Lin Zhentian’ın sesini yükselttiğini gören Lin Mang’ın yüz ifadesi değişti. Lin Zhentian’ın, Lin ailesi üzerideki otoritesi tamdı ve her zaman sözünün eri olan saygı değer bir adamdı. Lin Mang Göksel Yuan Gücüne ulaşmış olsa da Lin Zhentian’a karşı gelmeye cesaret edemezdi, sessizce boyun eğdi.

“Baba, lütfen bu meseleyi şimdilik boş ver. Sonuçta etrafta bir sürü misafir var.” dedi Lin Xiao sessizce.

Lin Zhentian derin bir nefes aldı ve kalbindeki hiddeti boğmaya çalıştı. Elinin tek hareketiyle emretti: “Bu meseleyi kendi aranızda çözmenize izi veriyorum. İşiniz bitince arka tarafa gelip beni görün!”

Sözlerini bitirir bitirmez arkasını döndü ve gitti, ayaklarını yere sertçe basarak adım atması henüz yatışmadığını gösteriyordu.

Bu manzaraya tanık olan Lin Ken kendini gülmeye zorladı ve acı bir gülümsemeyle Lin Mang ve Lin Xiao’ya baktı. Onca yıl geçmesine rağmen hala beyinsizlerin tekiydiler, dahası tartışmalarına çocuklarını da alet etmişlerdi…

Lin ailesinin arka taraftaki bahçesi, Lin ailesi için önemli bir alan sayılırdı. Normal şartlar altında, dışarıdan gelen kimse bu alana giremezdi.

Arka taraftaki devasa bahçede birkaç figür dikiliyordu. Merkezde oturan adam kızgınlığı gözlerinden okunan Lin Zhentian’dı. Yanındaysa ailenin diğer üyeleri Lin Ken, Lin Xiao ve Lin Mang vardı.

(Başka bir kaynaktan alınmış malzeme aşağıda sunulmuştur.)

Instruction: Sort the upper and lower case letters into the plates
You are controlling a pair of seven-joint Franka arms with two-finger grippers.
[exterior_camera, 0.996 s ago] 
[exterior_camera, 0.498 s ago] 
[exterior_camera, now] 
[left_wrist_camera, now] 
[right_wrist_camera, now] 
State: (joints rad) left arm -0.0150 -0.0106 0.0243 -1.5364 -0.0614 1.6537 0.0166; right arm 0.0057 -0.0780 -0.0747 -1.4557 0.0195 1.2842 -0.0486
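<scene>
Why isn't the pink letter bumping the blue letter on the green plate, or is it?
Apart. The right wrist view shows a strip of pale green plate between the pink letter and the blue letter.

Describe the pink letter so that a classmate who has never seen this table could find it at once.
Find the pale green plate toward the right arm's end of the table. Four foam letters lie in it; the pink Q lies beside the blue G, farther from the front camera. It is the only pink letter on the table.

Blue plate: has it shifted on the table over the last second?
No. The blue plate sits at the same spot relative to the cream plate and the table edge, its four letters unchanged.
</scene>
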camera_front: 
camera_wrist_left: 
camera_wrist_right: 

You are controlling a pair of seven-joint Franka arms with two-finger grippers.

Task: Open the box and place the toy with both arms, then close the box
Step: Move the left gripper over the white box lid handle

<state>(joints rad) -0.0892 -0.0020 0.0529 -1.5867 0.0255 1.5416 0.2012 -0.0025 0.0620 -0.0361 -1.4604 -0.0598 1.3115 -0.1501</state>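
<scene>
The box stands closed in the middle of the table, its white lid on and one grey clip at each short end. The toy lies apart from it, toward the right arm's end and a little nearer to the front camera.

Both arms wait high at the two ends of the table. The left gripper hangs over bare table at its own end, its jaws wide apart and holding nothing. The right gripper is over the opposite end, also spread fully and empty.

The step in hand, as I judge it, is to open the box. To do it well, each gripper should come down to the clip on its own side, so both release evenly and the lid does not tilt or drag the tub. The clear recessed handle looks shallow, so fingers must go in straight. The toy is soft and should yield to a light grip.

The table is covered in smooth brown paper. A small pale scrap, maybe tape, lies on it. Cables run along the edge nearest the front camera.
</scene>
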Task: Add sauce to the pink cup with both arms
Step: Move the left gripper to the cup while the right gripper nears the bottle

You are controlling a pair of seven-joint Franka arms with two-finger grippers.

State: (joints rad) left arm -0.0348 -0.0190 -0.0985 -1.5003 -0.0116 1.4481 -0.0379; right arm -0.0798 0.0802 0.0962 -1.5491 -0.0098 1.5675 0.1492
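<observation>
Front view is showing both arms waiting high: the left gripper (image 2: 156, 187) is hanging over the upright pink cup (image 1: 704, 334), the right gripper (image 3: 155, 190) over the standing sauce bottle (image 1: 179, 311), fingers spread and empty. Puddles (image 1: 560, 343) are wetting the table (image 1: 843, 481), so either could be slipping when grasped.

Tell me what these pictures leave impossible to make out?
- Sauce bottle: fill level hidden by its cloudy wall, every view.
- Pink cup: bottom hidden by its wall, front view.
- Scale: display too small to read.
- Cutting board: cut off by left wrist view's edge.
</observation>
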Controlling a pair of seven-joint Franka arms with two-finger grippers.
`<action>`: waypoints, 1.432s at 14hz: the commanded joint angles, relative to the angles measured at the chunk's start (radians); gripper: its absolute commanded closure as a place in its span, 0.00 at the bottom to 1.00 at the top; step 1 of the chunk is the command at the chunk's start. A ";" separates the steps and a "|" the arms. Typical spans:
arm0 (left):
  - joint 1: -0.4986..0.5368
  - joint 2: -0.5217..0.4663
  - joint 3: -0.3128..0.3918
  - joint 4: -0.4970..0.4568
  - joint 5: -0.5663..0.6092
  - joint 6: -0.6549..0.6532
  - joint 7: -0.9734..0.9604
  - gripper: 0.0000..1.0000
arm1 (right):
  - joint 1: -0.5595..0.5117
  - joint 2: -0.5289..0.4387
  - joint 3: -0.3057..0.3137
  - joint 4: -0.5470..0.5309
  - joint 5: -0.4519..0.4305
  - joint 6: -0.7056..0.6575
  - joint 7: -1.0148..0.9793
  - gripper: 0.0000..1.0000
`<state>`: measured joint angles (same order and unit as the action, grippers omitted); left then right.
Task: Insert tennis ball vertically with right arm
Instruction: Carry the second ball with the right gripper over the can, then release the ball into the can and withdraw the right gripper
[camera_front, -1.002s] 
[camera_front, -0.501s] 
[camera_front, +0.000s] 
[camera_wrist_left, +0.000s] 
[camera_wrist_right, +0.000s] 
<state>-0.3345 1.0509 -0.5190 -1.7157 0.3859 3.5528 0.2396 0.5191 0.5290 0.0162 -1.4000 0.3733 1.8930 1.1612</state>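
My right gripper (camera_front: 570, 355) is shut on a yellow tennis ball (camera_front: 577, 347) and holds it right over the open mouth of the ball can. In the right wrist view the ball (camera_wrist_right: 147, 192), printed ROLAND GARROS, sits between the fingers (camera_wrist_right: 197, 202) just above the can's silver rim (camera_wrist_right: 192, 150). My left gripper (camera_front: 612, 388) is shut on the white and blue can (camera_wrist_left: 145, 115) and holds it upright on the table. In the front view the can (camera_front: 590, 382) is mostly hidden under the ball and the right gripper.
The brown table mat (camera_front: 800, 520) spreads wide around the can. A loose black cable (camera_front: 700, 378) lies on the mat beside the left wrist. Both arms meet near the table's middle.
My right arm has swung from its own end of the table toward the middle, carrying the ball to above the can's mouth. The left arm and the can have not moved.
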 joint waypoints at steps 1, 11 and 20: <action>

Lin Xiao’nun arkasında duran Qing Tan ve Lin Dong bu korkunç atmosferde yüksek sesle nefes almaya dahi cüret edemiyorlardı.

“Lin Mang, gerçekten de kendini aştın. Bir yetişkin olarak, Lin ailesinin gençlerinden birine saldırıda bulundun. Lin ailesini küçük düşürme niyetinde misin?” kalabalığa bakan Lin Zhentian haykırarak konuştu ve yumruğunu sertçe masaya vurdu.

“Baba, düşüncesizlik ettim.”

Lin Mang derin bir nefes aldı ve özür diledi. Lin Hong’un Lin Dong tarafından son derecede aşağılanmasından sonra kendine gelememişti. Çocukluğundan beri Lin Xiao’yla tartışırdı, aralarının kötü olması oğullarına da yansımıştı.

“Baba, ikinci kardeşim gerçekten de düşüncesizce davrandı. Ama lütfen bu kadar kızgın olma.” Lin Ken iç çekti, en büyük kardeş olarak araya girmesi gerekliydi.

“Üçüncü kardeşimin yaraları nihayet iyileşti ve Göksel Yuan Gücünü yeniden kazandı. Bu kutlanacak bir mutluluk. Böyle kızgın olmamalısın.”

Bu sözleri duyan Lin Zhentian yumuşadı. Başını Lin Xiao’ya çevirdi ve kırgın bir şekilde konuştu: “Yaraların çok daha önce iyileşebilirdi ama sen gururunun sağlığının önüne geçmesine izin verdin...”

(Lin Xiao’nun Lin ailesinden gelen tüm yardımı geri çevirmesinden bahsediyor.)

Lin Xiao başını salladı ve kendini gülümsemeye zorladı.

“Ne olursa olsun, yaralarının tamamen iyileştiğini duymak mutlu edici. Lin Ailesi oldukça geniş bir alana yayıldı, şimdi daha çok adama ihtiyacımız var. Bundan sonra bize yardım etmek için geri dönmelisin. Sonuçta, biz aileyiz.” Dedi Lin Zhentian.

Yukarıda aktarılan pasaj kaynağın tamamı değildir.